The 2001 CAF Champions League final was the final of the 2001 CAF Champions League.

It was a football tie held over two legs in December 2001 between Al-Ahly of Egypt, and Mamelodi Sundowns of South Africa.

Al-Ahly won the final with aggregate 4-1, first leg 1-1 and second 3-0

==Qualified teams==
In the following table, finals until 1996 were in the African Cup of Champions Club era, since 1997 were in the CAF Champions League era.

| Team | Region | Previous finals appearances (bold indicates winners) |
|---|---|---|
| RSA Mamelodi Sundowns | COSAFA (Southern Africa) | none |
| EGY Al Ahly | UNAF (North Africa) | 1982, 1983, 1987 |

==Venues==

===Loftus Versfeld Stadium===

Loftus Versfeld Stadium is a rugby and football stadium situated in the Arcadia suburb of Pretoria, Gauteng, South Africa. The stadium has a capacity of 51,762 for rugby union and it is occasionally used for football matches.

The stadium was named after Robert Loftus Owen Versfeld, the founder of organized sports in Pretoria. Through the years the stadium has undergone various name changes as sponsors came and went, though locals have always referred to the stadium as Loftus Versfeld.

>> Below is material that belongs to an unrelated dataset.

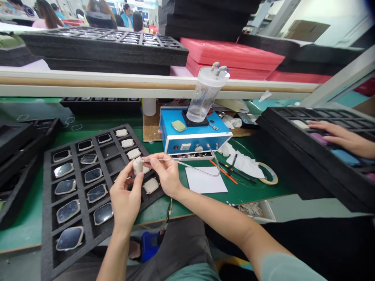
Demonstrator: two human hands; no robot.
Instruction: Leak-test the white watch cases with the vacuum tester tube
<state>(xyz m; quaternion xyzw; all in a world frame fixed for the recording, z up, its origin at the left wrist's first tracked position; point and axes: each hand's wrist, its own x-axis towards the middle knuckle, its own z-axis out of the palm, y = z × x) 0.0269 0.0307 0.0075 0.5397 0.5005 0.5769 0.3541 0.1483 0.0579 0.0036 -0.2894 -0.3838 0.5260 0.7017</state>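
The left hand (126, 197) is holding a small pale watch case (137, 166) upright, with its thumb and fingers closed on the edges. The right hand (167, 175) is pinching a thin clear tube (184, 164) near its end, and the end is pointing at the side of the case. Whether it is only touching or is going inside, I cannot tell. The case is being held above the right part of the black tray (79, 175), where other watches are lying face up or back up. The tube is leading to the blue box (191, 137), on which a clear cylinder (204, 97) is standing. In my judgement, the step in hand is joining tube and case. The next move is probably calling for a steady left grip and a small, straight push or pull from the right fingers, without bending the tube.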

The stadium is the home ground of the Bulls franchise of the Super Rugby tournament and the Blue Bulls union in South Africa's Currie Cup. Also home ground for the South African premier soccer league champions Mamelodi Sundowns.

Also, the South Africa national rugby union team has played several test matches at the Loftus Versfeld Stadium. They played New Zealand in 1970, 1996, and 1999, Australia in 1967, 1997, 2001, England in 1994 and 2000, and Ireland in 1998.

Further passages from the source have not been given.